Do Texas Transgender Students Lose Out With Texas Senate ‘Bathroom Bill’? [VIDEO]

Transgender bathrooms in public buildings in Texas, including public schools took a serious hit this week according to UPI. Senate Bill 6 survived attacks by pro-gay rights forces and appears headed to a victory for pro-Christian supporters who want bathroom use in schools and buildings managed by local governments.

The meat of the bill if it becomes law, would bar local governments from establishing policies that allow for allow for multiple-occupancy restrooms that don’t match students’ birth sex. This in effect would restore the privacy of the bathroom to those who feel the gay rights agenda has gone too far over the line.

In addition, the Texas bill would also be extended to school sports. The law will prohibit local governments from creating policies for students’ “participation in athletic activities” — effectively barring transgender athletes from joining school teams, reported UPI.

With the senate voting 21-10 to send the proposed law to the Texas house, one can only imagine that those who attacked the measure in the upper chamber will be marshalling forces to prevent the house from passing the bill. The anti-bill organizers have Texas House Speaker Joe Straus on their side. He has stated that he is against the bill and has labeled it unnecessary and harmful to transgender children and possibly hazardous to the state’s economy.
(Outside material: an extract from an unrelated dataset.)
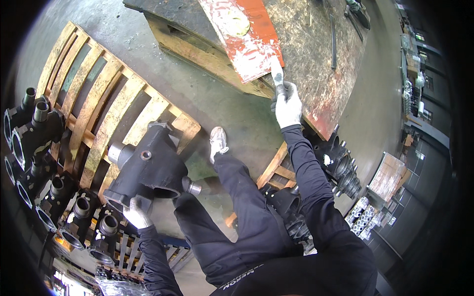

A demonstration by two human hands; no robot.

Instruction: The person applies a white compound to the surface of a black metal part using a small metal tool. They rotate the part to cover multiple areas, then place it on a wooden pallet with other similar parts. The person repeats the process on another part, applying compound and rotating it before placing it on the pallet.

The senate bill author strongly disagrees. Republican Sen. Lois Kolkhorst stressed, that she launched the bill in the senate as a way to regulate how local governments and schools manage access to bathrooms and private facilities. She stated in the senate debate of the bill, “This bill would hit what I call the reset button and provide the privacy and safety that Texans expect.”

Sen. Kolkhorst also addressed the portion of the law which prohibits transgender athletes from participating in school sports. She stated, that she did not she did not “believe that it’s right for boys to compete against girls,” according to UPI.